Paso los días en un bosque de cerezos. Sus flores blancas y rosáceas no bordean el río Potomac de mi infancia porque se han convertido en estantes de casi cuatro metros de altura, herradura de biblioteca entrañable que es –en realidad y desde siempre—librería. Se llama Pérgamo, abrió sus puertas en Madrid en 1946 en un local que se estrenaba precisamente como santuario para venta de libros y hace unos meses anunciaba su cierre.
Sucede que las herederas de Pérgamo –Lourdes y Ana—decidían jubilarse y el espacio sagrado pendía de la nostalgia y del dolor de olvidarse de ser librería… hasta que llegó un empresario mexicano (cuyas siglas JJJ esconden su nombre que no quiere figurar) y ofreció rentar el espacio y mantener el alma viva de una librería que palpita en el ventrículo izquierdo del corazón de Madrid, en el sabroso barrio de Salamanca sobre la calle del general Oraá (donde hace esquina con Lagasca). No pocos vecinos se formaron como lectores en su acervo de décadas cambiantes y no pocos escritores y poetas, amas de casa y estudiantes celebran el milagro de un espacio de libertad, libros libres incluso en la época de los grises y de la censura.
Por ahora desempolvo –guiado por la amistad de dos hermanas herederas—los estantes de este bosque y se van rematando saldos cada vez más escasos, en espera de que lleguen los nuevos pedidos, los libros de siempre y las novedades, el rincón de los títulos popularísimos al lado de los estantes poblados por poetas muertos, fantasmas de novelistas y ensayistas de diversa eternidad. A diario vuelven las niñas de antaño que se formaron en versos que abrevaban de Pérgamo y se asoman los antes niños que cumplieron con bibliografías escolares en listas que pasaban sobre el mostrador para ser surtidas como en farmacia.
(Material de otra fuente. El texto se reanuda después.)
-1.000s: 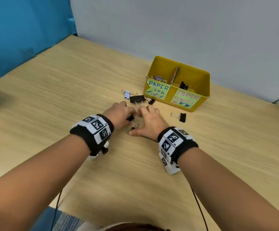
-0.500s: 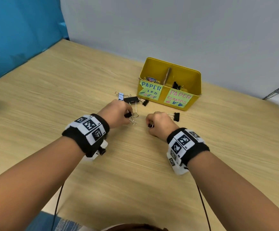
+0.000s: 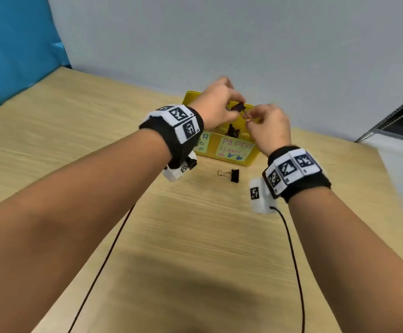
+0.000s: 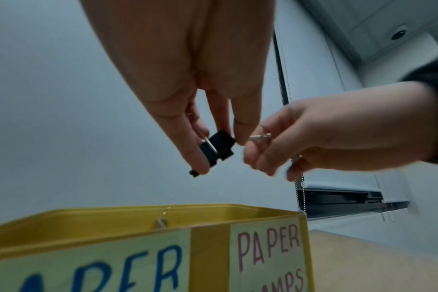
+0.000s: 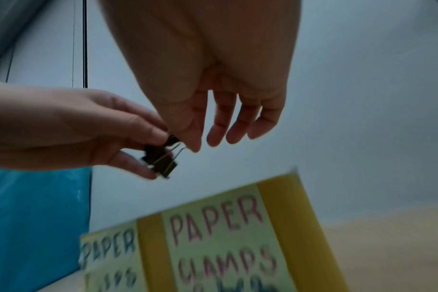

Para ello bogan aún los anchos mostradores de madera oscura, naves de papelería fina y lamparitas incandescentes que van iluminando lo que seguirá transpirando Pérgamo: hablar de libros y continuar una tertulia de siglos que confirma que todo lector no puede evitar recomendar o reprobar sus lecturas, resumiendo tramas y elogiando personajes, hilando el alargado pergamino suave que se desenrolla cada vez que se abren las vitrinas antiguas de un lugar que me mantiene vivo.